Système d’information territorial en « bien commun »

Il nous semble important de se réapproprier la notion de système d’information territorial car aujourd’hui cette notion est le plus souvent entendu pour décrire le système d’information numérique mis en œuvre par les collectivités territoriales.

Pour la réflexion que nous allons mener, il s’agit de façon générale de prendre en compte l’ensemble des informations qui circulent sur un territoire. Comme l’expression “réseau social” a été vidé de son sens premier par la désignation de plateforme numérique, l’expression systèmes d’information a elle-aussi fini par désigner la seule couche technologique. La réappropriation sémantique fait parti(e) de notre démarche de fond.

Associer la notion de bien commun à la notion de système d’informations territorial dans ce cadre est une façon de le décrire comme une ressource commune qui est gérée par une communauté suivant des règles claires et partagées.

Nous partons du constat que les systèmes d’information territoriaux dysfonctionnement et ne permettent pas aujourd’hui d’être support à l’innovation sociétale nécessaire pour faire face aux transitions en cours. Ils ne sont pas suffisants pour être support à l’émergence de territoires apprenants et résilients.

L’émergence d’un Système d’Information Territorial en Bien Commun pour redynamiser la vie.

La révolution numérique par son ampleur, sa rapidité, ses possibilités d’action influe sur la vie locale et impose de repenser la façon d’agir sur le territoire.

Cette volonté d’agir repose sur l’envie de développer la qualité de la vie au sens social. Nous pensons que cela aura un impact sur les autres dimensions de la qualité de vie : santé, état psychologique, évolution des croyances personnelles, relation avec l’environnement.

L’idée est de se départir de la valeur prise par les géants du web pour redonner du sens localement, dans la vie quotidienne, dans la vie de la cité.
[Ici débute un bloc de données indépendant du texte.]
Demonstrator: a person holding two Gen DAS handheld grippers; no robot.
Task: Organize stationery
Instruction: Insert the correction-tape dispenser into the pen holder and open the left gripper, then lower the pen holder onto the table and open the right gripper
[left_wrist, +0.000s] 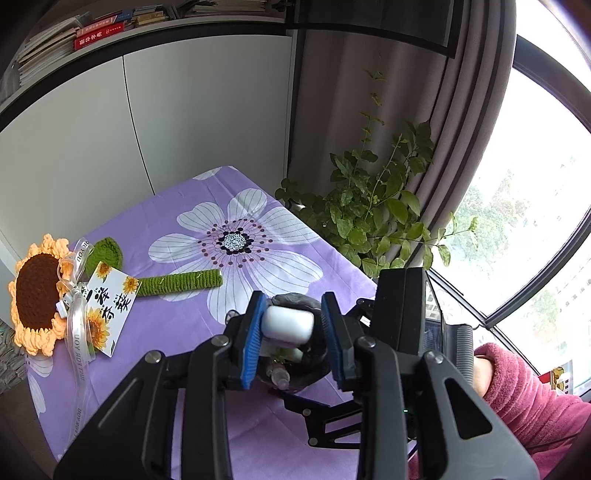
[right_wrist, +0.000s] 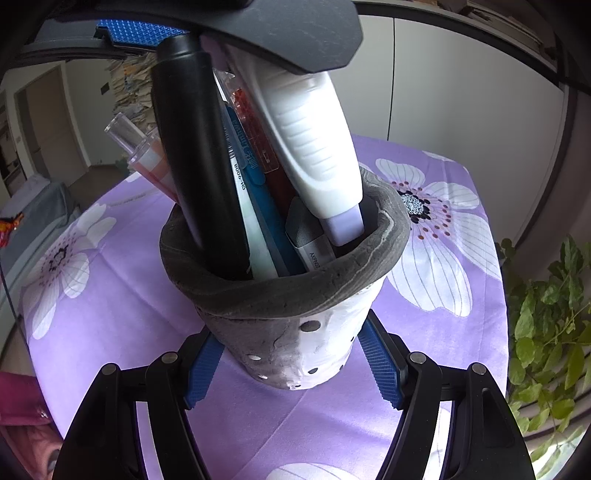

Cela suppose une structure, un mode opératoire qui, de lui-même, permet de susciter la créativité des citoyens, quel que soit le territoire.

Le système d’information territorial en bien commun est ici défini comme :

  • A la fois les informations locales elles-même et leur processus de  création et d’échange (au sens d’animation de vie locale, tant à l’échelle de l’individu que des structures existantes, qu’elles  soient associatives, institutionnelles, privées)
  • Et leur formalisation au sens informatique (tuyaux, logiciels, plate-formes de recueil des informations, bases de données qui les stockent, etc.)

La réalité du système d’information territorial est la circulation entre les projets, les acteurs, les idées, les ressources d’un territoire. Et de se poser des questions telles que : la circulation est-elle harmonieuse, efficiente et quelle cause sert-elle ?

Bien trop souvent aujourd’hui, la question se résume à la couche technique et technologique d’un système d’information territorial.

Les sous-questions qui en découlent sont : Que fait-on de cette information ? Comment circule-t-elle ? Qu’est-ce qui permet que l’info circule ? etc.

Une façon de réfléchir est de découper en trois couches complémentaires pour simplifier le problème : infostructure, infrastructure et usages et d’en étudier leur spécificité. L’info-structure est typiquement le mode de communication utilisé, de gouvernance mis en œuvre.

Le type de réflexion que l’on mène sur le système d’information territorial dépasse l’individu et s’inscrit de fait dans un autre espace, celui du bien commun. Ainsi même la réflexion présente devient une ressource commune gérée par ses utilisateurs avec des règles claires, exposées dans le #CodeSocial.